Open source HPL can be downloaded from http://www.netlib.org/benchmark/hpl 
If you have installed MKL, HPL is included in MKL and can be found at
<MKL installation dir>/benchmarks/mp_linpack
Prerequisites
  1. BLAS (Basic Linear Algebra Subprograms)

    BLAS DGEMM is the core high performance routine exercised by HPL. Intel® MKL BLAS is highly optimized for maximum performance on Intel® Xeon® processor-based and Itanium® 2-based systems.
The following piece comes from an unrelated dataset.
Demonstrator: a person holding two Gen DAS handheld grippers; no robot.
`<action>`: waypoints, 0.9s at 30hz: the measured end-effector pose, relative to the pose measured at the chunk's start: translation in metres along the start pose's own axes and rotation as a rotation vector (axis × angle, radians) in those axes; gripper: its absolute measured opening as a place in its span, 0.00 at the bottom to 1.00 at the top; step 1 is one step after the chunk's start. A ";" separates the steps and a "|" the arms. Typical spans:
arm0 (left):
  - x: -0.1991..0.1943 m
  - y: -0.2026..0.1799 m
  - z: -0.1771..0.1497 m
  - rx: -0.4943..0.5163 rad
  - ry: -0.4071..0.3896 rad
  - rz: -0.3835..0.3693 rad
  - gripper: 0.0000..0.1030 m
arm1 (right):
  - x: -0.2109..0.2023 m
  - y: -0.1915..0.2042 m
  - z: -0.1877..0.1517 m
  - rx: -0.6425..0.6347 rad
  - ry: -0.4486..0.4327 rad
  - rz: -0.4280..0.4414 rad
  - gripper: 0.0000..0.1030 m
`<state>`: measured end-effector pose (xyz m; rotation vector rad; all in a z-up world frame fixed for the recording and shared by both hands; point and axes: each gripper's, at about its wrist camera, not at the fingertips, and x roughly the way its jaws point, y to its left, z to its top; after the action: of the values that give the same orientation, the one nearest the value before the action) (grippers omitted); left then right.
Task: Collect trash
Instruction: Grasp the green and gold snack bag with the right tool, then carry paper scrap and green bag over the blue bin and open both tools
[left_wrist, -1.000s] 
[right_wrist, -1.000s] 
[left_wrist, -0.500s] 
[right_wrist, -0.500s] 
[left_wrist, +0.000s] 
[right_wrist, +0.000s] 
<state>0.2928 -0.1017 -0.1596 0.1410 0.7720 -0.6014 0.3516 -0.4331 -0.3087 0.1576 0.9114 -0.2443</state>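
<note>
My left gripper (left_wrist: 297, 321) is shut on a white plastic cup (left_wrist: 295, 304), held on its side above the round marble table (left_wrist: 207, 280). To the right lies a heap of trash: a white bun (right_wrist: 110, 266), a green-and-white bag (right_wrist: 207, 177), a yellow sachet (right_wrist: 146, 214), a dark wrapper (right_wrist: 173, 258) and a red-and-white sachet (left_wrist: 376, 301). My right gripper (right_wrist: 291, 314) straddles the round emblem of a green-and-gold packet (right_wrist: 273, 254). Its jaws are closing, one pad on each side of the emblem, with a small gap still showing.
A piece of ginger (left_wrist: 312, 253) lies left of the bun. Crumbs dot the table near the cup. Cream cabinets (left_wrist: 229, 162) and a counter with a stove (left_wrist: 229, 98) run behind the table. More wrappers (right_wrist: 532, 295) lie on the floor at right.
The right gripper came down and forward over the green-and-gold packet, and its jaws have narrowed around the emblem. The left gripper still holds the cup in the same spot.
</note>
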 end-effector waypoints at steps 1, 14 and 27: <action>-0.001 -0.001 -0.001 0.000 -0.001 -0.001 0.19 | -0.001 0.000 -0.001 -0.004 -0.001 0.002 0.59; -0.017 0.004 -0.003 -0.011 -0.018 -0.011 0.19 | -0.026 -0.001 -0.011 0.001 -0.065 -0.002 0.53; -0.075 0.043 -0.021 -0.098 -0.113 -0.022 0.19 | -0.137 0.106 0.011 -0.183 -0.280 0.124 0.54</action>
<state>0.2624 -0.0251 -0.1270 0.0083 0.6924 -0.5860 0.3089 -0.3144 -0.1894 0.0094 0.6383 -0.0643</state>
    BLAS from MKL can be obtained from the following options

    1. Download a FREE evaluation version of the Intel MKL product
    2. Download the FREE non-commercial version of the Intel MKL product
    3. Download one of our FREE Intel Optimized LINPACK benchmark packages

    All of these can be obtained at http://www.intel.com/software/products/mkl

    FREE Intel Optimized LINPACK Benchmark packages

    The Intel MKL team provides FREE Intel Optimized LINPACK Benchmark packages that are binary implementations of the LINPACK benchmarks which include Intel MKL BLAS. Not only are these SMP and Distributed Memory packages free, they are also much easier to use than HPL (no compilation needed, just run the binaries). We highly recommend HPL users consider switching from HPL to the Free Intel Optimized LINPACK benchmark packages.

  2. Intel® MPI

    Intel MPI can be obtained from http://www.intel.com/cd/software/products/asmo-na/eng/244171.htm
    Open source MPI (MPICH2) can be obtained from http://www-unix.mcs.anl.gov/mpi/mpich/ 
Step 3 - Configuration

If you have the MKL 9.1 installations, please skip step of extracting HPL. If you downloaded hpl.tar.gz (from netlib) please follow instructions for extracting HPL.
  1. Extract the tar file

    Use the following commands to extract the tar file from the downloaded hpl.tar.gz file

    $gunzip hpl.tar.gz
    $tar -xvf hpl.tar.
    This will create an hpl directory, which we call below the top-level directory.
  2. Makefile Creation

    1. If you are using HPL from Intel MKL you can then use the makefile Make.em64t directly. The top-level directory, in this case will be <your mkl installation>/benchmarks/mp_linpack.
    2. If you are using open source HPL:

      Create a file Make.<arch> in the top-level directory. For this purpose, you may want to re-use one contained in the setup directory (hpl\setup\). Let us use Make.Linux_PII_CBLAS. This file essentially contains the compilers and libraries with their paths to be used.

      Copy this file:

      $cp hpl\setup\Make.Linux_PII_CBLAS hpl
      Rename this file:

      $mv Make.Linux_PII_CBLAS Make.em64t.
      Make sure that Intel® C++ and FORTRAN compilers are installed and they are in PATH, also set LD_LIBRARY_PATH to your compiler (C++ and FORTRAN), MPI, and MKL libraries.
Step 4 – Building HPL

The steps below will explain the steps for building HPL

Edit Make.em64t
  1. Change value of ARCH to em64t (Whichever the value, you have given for <arch>)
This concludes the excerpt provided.